Search the Site

In Memoriam

For more than 30 years, Langley & Banack has served the South and Central Texas communities with professionalism, integrity and a commitment to helping others. This page is dedicated to preserving the memory of those attorneys who have helped build this Firm and whose memory will not be forgotten. We are humbled and grateful for the legacy.


Rodrick Glen Ayers

1947 – 2017

Married to wife Jan, with son Roderick III and daughter Claudia, son-in-law George and granddaughter Ellie. Glen was born and raised in South Carolina. He graduated from Clemson University in 1969, received a Masters from the University of North Carolina in 1971, served in the U.S. Army from 1971-72, then graduated from the University of South Carolina School of Law in 1975. He received his LLM from Harvard Law School in 1979.

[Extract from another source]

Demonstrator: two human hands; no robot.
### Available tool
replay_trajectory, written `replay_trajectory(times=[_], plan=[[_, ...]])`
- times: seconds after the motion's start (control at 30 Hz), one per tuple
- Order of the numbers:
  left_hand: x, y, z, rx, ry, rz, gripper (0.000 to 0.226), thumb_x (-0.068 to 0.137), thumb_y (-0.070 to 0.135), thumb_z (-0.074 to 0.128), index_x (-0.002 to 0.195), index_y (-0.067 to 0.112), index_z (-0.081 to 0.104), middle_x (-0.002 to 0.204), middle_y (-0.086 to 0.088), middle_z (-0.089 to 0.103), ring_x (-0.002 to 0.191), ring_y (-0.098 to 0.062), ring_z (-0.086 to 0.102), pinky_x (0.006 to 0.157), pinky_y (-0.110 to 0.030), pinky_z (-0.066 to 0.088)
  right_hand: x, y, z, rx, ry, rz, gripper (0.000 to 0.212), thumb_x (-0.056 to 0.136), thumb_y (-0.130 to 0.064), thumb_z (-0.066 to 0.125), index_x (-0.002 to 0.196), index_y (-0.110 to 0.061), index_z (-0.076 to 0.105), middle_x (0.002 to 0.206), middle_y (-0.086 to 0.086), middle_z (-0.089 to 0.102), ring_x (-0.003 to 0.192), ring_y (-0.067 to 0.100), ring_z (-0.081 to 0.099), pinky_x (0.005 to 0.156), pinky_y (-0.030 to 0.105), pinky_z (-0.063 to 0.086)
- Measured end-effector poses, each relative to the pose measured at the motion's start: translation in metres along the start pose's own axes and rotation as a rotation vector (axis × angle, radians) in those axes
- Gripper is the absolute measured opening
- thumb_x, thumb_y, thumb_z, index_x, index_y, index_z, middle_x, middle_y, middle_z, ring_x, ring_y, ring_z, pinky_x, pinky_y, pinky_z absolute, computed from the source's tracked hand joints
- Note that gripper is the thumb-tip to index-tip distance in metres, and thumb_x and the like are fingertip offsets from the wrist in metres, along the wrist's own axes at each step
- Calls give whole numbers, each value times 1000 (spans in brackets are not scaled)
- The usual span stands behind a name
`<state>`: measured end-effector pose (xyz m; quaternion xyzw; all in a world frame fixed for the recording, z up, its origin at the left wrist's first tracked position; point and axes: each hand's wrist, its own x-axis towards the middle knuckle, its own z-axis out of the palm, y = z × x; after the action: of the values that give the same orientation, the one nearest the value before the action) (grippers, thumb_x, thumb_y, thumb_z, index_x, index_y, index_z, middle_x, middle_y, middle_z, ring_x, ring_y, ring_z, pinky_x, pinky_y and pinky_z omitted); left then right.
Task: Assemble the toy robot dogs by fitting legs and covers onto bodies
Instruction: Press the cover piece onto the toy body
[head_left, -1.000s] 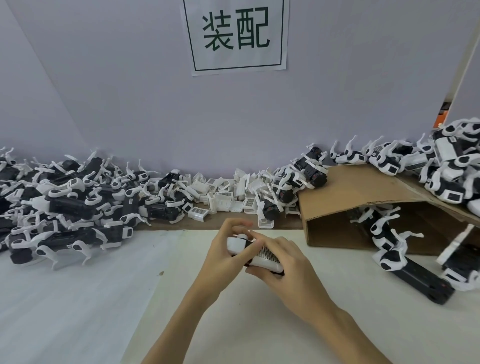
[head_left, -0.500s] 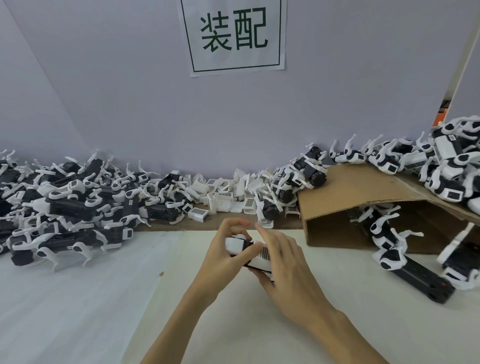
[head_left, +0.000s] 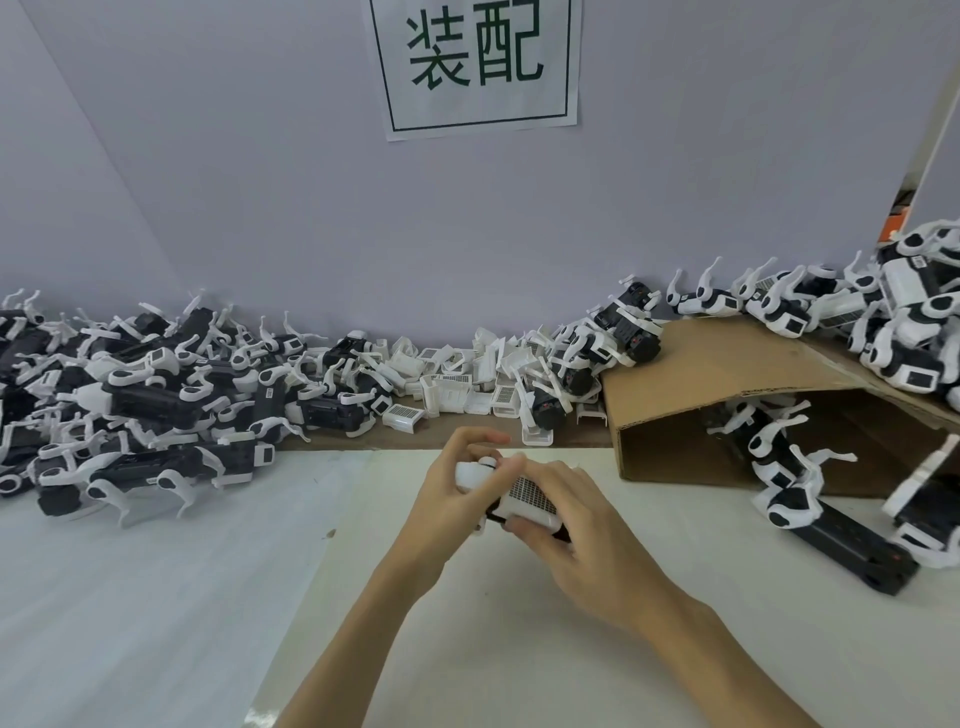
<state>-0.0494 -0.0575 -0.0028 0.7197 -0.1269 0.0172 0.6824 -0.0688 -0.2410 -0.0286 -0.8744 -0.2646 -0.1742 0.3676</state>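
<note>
Above the white table (head_left: 156, 597), our left hand (head_left: 447, 499) and right hand (head_left: 576, 540) grip a white toy dog (head_left: 519, 493) with a gridded cover; a lilac wall (head_left: 260, 208) stands behind.

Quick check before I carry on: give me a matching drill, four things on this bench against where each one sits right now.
Things:
1. toy dog body
2. loose white covers
3. cardboard box
4. paper sign

Places:
A. on its side at the right of the bench, toys piled on top of it
B. on the wall above the bench
C. held between the left hand and the right hand
D. heaped along the wall at the back, middle

Pairs: 1-C, 2-D, 3-A, 4-B
</note>
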Motion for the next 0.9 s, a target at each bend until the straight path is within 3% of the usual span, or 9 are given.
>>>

Glen served as Chief U.S. Bankruptcy Judge for the Western District of Texas from 1985-1988, practiced law in several prestigious law firms, and taught law at several law schools, including St. Mary’s University School of Law. Glen joined Langley & Banack in 1996 and has continued his bankruptcy practice as a partner for the past 21 years.

In addition to being a fine judge and attorney, Glen was our partner and friend. A true Southern gentleman, he was well-read and eager to share his knowledge and views on just about any subject. A staunch supporter of Clemson football, Glen basked in the orange glow of their national title last year. He shamelessly wore his Clemson-wear to the office on Fridays as we shared breakfast tacos and pastries. But nothing was more important to Glen than his two-year-old granddaughter, Ellie, who lovingly called him Pa-Pa.

It’s hard to admit, but Glen made bowties cool.

Glen was one of the good guys and will be missed by many.


Ralph George Langley

1915 – 2003

At the time of his death on October 16, 2003, Ralph Langley was one of this firm’s two named shareholders and still actively participated in the firm by coming into the office on a daily basis. He had been licensed to practice for sixty-six years and epitomized what every lawyer strives to be. He was an outstanding attorney who was recognized by his peers through election as a Fellow of the American College of Trial Lawyers. He served as President of the San Antonio Bar Association and as a Director of the State Bar of Texas and was one of the six founders of the School Law Section of the State Bar Association. Mr. Langley not only trained young attorneys in his own firm in the intricacies of a profession he loved, but also served as a mentor to many young attorneys in the general San Antonio community. He was a Master of the Bench in the William Sessions Chapter of the American Inns of Court and, in 1999, received the Joe Frazier Brown Award of Excellence for outstanding leadership and service to the members of the legal community and the citizens of the State of Texas.

In addition to his active service to the legal community, Mr. Langley served the San Antonio community as Chairman of the Board of the Greater San Antonio Chamber of Commerce and Chairman of the Board of the San Antonio Public Library System. He served on many Bond Study Groups for the City of San Antonio and he also served as a member of the San Antonio Charter Revision Commission. He was a charter member of the San Antonio Good Government League and was instrumental in the adoption of the Council-Manager form of government for San Antonio. Mr. Langley also served two terms as President of the Oak Hills Country Club. Since his graduation from the University of Texas School of Law in 1937, the only time that Mr. Langley did not practice law was during his service in World War II when served in the United States Army from 1941-1946. He rose from the rank of 2nd Lieutenant to Lt. Col. and received the Bronze Star for his service in the China Burma India Theater of Operations where he was Deputy Fiscal Director.

The lessons he taught were simple, but not easily forgotten. Mr. Langley espoused that hard work, preparation, and loyalty to the client were paramount virtues to be found in an effective and accomplished attorney. He taught that “zealous advocacy” was not antithetical to civility or professionalism. He desired all attorneys to be active participants in both the legal and the overall community in which they lived and practiced. Mr. Langley also recognized that a legal career did not justify a diminishment in meeting one’s obligations to family, church or fellow citizens. While it would be very difficult to equal Ralph Langley’s accomplishments, it certainly is a goal of Langley & Banack to emulate his efforts and examples.